Help Needed with LatentClassConditionalLogit Output: Missing MNL Tables for Each Group #194

asghar13 · 2024-12-01T17:01:47Z

asghar13
Dec 1, 2024

Hello everyone,

I apologize for taking your time with such a detailed question, but I would greatly appreciate your assistance.

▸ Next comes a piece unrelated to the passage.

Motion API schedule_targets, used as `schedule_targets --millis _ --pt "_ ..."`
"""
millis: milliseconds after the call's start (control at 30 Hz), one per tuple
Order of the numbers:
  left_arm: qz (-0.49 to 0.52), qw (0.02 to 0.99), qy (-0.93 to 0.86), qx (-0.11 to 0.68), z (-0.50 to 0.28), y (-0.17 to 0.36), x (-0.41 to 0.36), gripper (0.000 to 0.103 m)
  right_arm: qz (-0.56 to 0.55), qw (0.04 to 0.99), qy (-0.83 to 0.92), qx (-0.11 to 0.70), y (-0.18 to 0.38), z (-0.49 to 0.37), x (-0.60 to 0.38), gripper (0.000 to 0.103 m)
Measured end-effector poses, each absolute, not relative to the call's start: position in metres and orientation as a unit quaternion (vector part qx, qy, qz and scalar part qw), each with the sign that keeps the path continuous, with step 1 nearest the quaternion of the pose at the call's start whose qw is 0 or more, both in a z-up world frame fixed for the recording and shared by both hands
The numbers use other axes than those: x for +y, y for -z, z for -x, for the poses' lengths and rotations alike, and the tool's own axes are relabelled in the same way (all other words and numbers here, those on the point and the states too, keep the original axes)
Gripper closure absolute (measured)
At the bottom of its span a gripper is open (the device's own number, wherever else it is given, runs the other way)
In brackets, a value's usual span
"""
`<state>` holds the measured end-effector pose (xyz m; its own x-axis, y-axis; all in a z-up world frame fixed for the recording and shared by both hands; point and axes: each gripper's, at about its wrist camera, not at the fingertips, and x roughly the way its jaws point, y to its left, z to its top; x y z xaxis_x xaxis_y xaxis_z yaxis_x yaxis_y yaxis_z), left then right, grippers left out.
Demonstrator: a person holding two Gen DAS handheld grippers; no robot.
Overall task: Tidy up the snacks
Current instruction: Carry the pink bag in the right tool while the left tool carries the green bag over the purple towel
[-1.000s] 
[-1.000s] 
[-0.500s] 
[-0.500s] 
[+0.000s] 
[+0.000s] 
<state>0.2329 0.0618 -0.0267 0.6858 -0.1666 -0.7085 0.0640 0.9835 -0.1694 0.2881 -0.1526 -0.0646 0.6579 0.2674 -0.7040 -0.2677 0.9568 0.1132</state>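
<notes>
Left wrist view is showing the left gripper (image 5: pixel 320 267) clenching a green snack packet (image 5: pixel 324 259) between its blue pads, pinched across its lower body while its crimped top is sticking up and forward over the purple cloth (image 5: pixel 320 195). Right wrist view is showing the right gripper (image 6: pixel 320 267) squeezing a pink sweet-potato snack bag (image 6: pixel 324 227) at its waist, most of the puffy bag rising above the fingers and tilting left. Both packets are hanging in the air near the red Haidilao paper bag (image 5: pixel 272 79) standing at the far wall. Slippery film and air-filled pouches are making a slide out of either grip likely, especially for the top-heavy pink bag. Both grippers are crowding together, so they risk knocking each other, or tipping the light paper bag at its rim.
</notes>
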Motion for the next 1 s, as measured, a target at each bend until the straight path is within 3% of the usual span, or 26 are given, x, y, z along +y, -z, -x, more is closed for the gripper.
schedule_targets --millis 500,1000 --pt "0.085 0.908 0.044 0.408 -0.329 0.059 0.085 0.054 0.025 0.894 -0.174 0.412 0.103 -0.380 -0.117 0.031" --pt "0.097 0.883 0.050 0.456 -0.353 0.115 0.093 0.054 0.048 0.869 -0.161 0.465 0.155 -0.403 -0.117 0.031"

I have a few questions regarding the output obtained after running the LatentClassConditionalLogit model. You can find my code at the end of this message. Specifically, I am looking for the following output:

My dataset has four alternatives, and ultimately, I would like to use "heat pump" as my reference category in an MNL model. Additionally, I consider three to be the optimal number of classes for my latent class analysis. Therefore, I expect to obtain nine tables in the output: three tables for the remaining alternatives across three classes (3 x 3 = 9). However, my file only contains three tables, each corresponding to a different class. For reference, I have attached the file named latent_class_conditional_logit_report.xlsx.

I would greatly appreciate any assistance in solving this issue or any documentation available regarding the functions that could help me better understand how to achieve the desired output.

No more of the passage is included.